## What this task involves
Everything in the listing below must be reproduced exactly, apart from its images.

## Data listing

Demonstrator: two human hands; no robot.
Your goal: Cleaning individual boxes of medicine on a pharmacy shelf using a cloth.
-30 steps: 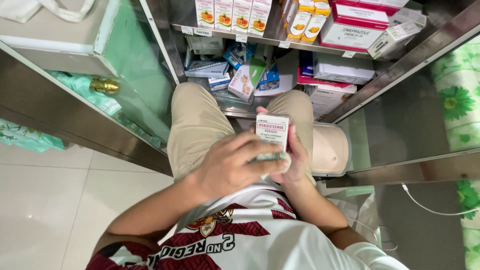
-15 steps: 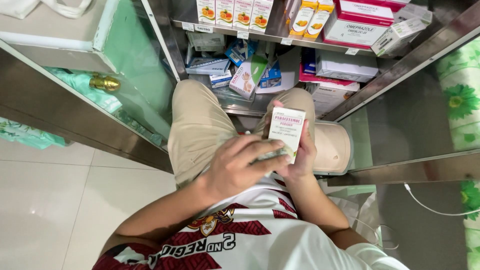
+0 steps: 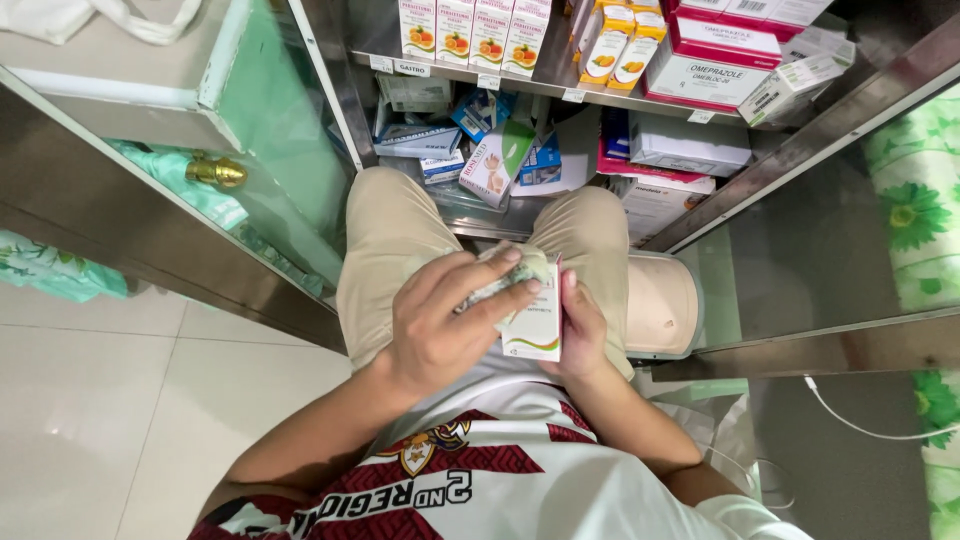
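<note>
I sit on a beige stool (image 3: 665,305) in front of an open metal cabinet. My right hand (image 3: 582,330) holds a small white medicine box (image 3: 535,330) upright over my lap, thumb along its edge. My left hand (image 3: 445,320) lies over the box's top left, fingers closed on a folded paper leaflet (image 3: 505,280) at the box's upper end. Both hands rest above my beige shorts (image 3: 385,250).
The lower shelf (image 3: 480,215) ahead holds loose medicine boxes and packets. The upper shelf (image 3: 560,85) carries rows of white and orange boxes and red-and-white cartons. A glass cabinet door (image 3: 270,140) stands open at left. White tiled floor (image 3: 110,400) lies at left; a white cable (image 3: 850,420) at right.
The box has come down from in front of my knees toward my lap and turned edge-on. My left hand has shifted to its top, now gripping a folded leaflet.
</note>
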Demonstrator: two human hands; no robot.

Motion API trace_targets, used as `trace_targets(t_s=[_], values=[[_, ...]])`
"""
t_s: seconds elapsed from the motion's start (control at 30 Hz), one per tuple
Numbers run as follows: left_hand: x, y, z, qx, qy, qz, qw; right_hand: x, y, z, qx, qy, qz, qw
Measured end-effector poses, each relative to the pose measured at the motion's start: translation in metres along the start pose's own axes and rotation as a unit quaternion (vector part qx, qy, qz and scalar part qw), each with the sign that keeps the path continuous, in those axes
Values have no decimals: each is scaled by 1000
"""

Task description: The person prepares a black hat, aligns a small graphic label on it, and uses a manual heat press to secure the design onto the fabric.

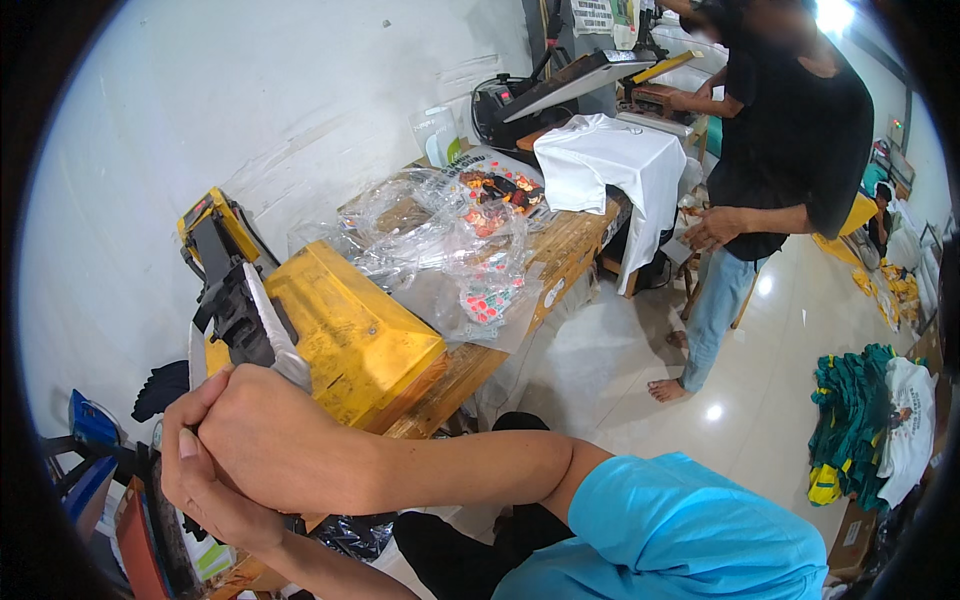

## Reply to the task
Demonstrator: two human hands; no robot.
Your goal: Cleaning individual boxes of medicine on a pharmacy shelf using a cloth.
-30 steps: 
-15 steps: 
+0 steps: 
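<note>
I sit on a beige stool (image 3: 665,305) in front of an open metal cabinet. My right hand (image 3: 582,330) holds a small white medicine box (image 3: 535,330) upright over my lap, thumb along its edge. My left hand (image 3: 445,320) lies over the box's top left, fingers closed on a folded paper leaflet (image 3: 505,280) at the box's upper end. Both hands rest above my beige shorts (image 3: 385,250).
The lower shelf (image 3: 480,215) ahead holds loose medicine boxes and packets. The upper shelf (image 3: 560,85) carries rows of white and orange boxes and red-and-white cartons. A glass cabinet door (image 3: 270,140) stands open at left. White tiled floor (image 3: 110,400) lies at left; a white cable (image 3: 850,420) at right.
The box has come down from in front of my knees toward my lap and turned edge-on. My left hand has shifted to its top, now gripping a folded leaflet.
</note>
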Demonstrator: two human hands; no robot.

Motion API trace_targets, used as `trace_targets(t_s=[_], values=[[_, ...]])`
"""
t_s: seconds elapsed from the motion's start (control at 30 Hz), one per tuple
Numbers run as follows: left_hand: x, y, z, qx, qy, qz, qw; right_hand: x, y, z, qx, qy, qz, qw
Measured end-effector poses, each relative to the pose measured at the motion's start: translation in metres along the start pose's own axes and rotation as a unit quaternion (vector part qx, qy, qz and scalar part qw), each with the sign that keeps the path continuous, in those axes
Values have no decimals: each is scaled by 1000
"""

Task description: The person prepares a black hat, aligns a small graphic label on it, and uses a manual heat press to secure the design onto the fabric.

No further output is needed here.